Trouble in Internet Explorer 8 Beta 1

Written by IT News on 1:20 AM

Whether believe in Ghosts or not is irrelevant in terms of browser. Question is you want better project because believing, Microsoft's browsers allow "Ghosts' to peek take more of your shoulder during in reality, it see allows you register every turn, linked with the process of browsing. Secular published an advisory titled "Internet Explorer 7 spot Frame Handling Vulnerability" warning of the risks faced by IE users, but not limited IE7 is affected. Used also tested with success on IE6 and even IE8 Beta 1. And in the beginning everything off, sample proof of concept to be found in the wild.

Indeed, the issue is brought to the attention of Microsoft company exclusively BlueHat security in the spring of 2008 behind closed doors. "Do you think we believe in Ghosts? His invisible tacit, that script you while you browse, even after changing the URL 1000 times and feels completely safe. Now imagine that the ghost is able to see everything we do, including and what are surfing and what type (passwords included), and even to guess his next move, "reads a fragment of the session description of Manuel Caballero, an independent security researcher.

Initially, the security flaw is proven only for Internet Explorer 6 and 7, but Sirdarckcat provide sample ISSUE affecting Internet Explorer 8 Beta 1 and IE7.5730. The proof of concept allows the seizure of IE6 and IE7 frames and enables the user to download keys. Each user presses a key, whether to enter the Internet, including the username and password, and determining the number of credit card and other sensitive information will be registered.

"No downloading is required, without user verification, not ActiveX. In other words: no strings attached. We will examine the possibilities of the script and staying power of a global domain. We will also go through the steps on how to find more domains and resident scripts, "Caballero added.

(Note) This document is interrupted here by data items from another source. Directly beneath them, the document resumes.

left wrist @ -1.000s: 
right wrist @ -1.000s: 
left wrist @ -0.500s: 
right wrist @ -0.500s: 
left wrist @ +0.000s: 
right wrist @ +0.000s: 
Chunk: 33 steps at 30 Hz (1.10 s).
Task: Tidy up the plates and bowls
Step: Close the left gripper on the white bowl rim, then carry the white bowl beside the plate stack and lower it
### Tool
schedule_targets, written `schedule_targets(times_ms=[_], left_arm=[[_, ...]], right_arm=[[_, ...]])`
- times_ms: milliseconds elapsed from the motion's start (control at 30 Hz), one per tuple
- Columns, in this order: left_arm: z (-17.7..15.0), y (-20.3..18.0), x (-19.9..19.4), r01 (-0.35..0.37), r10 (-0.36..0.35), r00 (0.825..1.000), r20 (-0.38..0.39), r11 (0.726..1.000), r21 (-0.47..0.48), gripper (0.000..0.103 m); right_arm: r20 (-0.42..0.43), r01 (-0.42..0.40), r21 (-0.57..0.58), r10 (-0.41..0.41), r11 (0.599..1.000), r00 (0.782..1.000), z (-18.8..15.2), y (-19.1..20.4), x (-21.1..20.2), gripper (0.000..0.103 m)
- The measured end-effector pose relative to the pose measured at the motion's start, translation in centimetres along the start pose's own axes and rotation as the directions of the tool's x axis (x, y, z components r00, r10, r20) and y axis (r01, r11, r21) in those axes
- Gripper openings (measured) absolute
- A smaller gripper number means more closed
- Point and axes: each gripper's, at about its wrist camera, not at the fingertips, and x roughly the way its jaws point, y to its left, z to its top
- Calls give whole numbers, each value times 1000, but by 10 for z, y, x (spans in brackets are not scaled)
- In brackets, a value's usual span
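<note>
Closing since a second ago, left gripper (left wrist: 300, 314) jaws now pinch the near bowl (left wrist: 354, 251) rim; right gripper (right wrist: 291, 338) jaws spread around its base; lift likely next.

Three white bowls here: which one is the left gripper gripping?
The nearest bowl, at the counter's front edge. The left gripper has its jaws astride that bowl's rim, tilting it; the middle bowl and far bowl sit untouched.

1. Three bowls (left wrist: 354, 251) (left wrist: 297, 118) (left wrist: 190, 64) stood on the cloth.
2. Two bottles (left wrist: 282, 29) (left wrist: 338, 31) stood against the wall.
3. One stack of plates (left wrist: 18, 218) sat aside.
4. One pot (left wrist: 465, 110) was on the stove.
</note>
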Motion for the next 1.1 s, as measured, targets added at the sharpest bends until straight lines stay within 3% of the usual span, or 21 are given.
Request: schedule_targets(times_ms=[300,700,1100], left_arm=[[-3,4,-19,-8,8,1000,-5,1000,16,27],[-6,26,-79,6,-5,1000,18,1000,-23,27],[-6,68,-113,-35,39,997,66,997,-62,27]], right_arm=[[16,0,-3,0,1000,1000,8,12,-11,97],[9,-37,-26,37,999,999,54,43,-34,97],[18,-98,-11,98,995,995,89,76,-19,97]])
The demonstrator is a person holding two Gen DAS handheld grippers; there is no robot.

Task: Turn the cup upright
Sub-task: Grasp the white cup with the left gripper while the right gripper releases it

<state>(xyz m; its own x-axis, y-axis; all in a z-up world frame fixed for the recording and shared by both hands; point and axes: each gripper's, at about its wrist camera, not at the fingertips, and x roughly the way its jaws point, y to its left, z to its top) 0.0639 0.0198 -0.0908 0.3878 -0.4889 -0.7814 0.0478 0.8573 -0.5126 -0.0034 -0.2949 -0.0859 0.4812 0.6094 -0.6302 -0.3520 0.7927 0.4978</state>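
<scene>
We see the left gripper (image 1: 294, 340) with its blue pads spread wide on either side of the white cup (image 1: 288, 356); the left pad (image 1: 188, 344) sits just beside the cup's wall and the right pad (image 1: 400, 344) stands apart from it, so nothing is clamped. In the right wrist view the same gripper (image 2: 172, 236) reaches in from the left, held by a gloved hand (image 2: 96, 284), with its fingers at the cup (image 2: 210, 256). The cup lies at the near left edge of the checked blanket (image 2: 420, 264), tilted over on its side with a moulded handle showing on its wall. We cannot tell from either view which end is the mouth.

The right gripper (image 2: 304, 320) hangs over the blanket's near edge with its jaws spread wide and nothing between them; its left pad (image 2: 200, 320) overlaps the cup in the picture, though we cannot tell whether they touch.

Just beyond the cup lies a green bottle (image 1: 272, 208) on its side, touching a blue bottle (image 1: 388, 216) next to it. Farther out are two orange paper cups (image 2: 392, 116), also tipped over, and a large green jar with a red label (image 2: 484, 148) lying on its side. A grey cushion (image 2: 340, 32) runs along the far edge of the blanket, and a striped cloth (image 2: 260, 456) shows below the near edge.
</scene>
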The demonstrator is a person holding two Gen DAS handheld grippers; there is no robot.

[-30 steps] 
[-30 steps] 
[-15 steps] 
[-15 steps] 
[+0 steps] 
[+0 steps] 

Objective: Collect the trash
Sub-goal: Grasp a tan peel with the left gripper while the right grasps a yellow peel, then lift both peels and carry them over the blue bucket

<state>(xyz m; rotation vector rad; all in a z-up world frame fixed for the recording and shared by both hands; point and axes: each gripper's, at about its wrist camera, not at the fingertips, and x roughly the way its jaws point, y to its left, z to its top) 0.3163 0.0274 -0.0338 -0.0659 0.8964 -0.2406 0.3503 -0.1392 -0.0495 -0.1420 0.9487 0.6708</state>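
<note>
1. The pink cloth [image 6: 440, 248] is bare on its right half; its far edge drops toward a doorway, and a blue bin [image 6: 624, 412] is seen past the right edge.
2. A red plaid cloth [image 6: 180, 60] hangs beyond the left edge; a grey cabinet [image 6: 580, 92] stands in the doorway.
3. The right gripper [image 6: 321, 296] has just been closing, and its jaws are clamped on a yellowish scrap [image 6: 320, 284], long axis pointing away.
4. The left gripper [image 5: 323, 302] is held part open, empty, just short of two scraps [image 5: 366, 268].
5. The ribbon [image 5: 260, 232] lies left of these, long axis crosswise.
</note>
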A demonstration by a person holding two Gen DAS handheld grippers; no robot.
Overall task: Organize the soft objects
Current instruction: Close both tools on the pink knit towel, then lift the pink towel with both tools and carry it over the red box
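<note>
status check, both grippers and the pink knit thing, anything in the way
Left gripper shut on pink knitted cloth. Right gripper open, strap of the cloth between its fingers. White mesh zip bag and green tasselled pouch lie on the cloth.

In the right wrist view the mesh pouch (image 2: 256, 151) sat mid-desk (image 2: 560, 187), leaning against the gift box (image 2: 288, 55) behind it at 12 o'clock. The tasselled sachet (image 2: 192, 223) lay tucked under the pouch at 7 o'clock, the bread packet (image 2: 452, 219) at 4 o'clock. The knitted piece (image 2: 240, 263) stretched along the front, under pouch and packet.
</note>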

Microsoft has not yet comment on the matter or issue a fix intended to protect Internet Explorer users. However, the problem is pressing, to say, at least since IE6, IE7 beta 1 and IE8 are vulnerable, and proof of concept code was publicly available.

"Microsoft Internet Explorer fails to properly restrict access to documents frames. This may allow an attacker to replace the contents of a web page framework, with arbitrary content. Internet Explorer continues to appear for the purpose of more domain security model, which limits the actions that a malicious frame may take a parent document. example, a framework that exists in different domains will not be able to access the parent document cookies or HTML content, or other domain HOME specific components. However, the components that are not tied to a specific domain, as onmousedown event [sic]. observation In this particular case, one IFRAME to capture the keys of the parent document. Other actions may be possible, "reads the official description of the shortcoming of the US-CERT.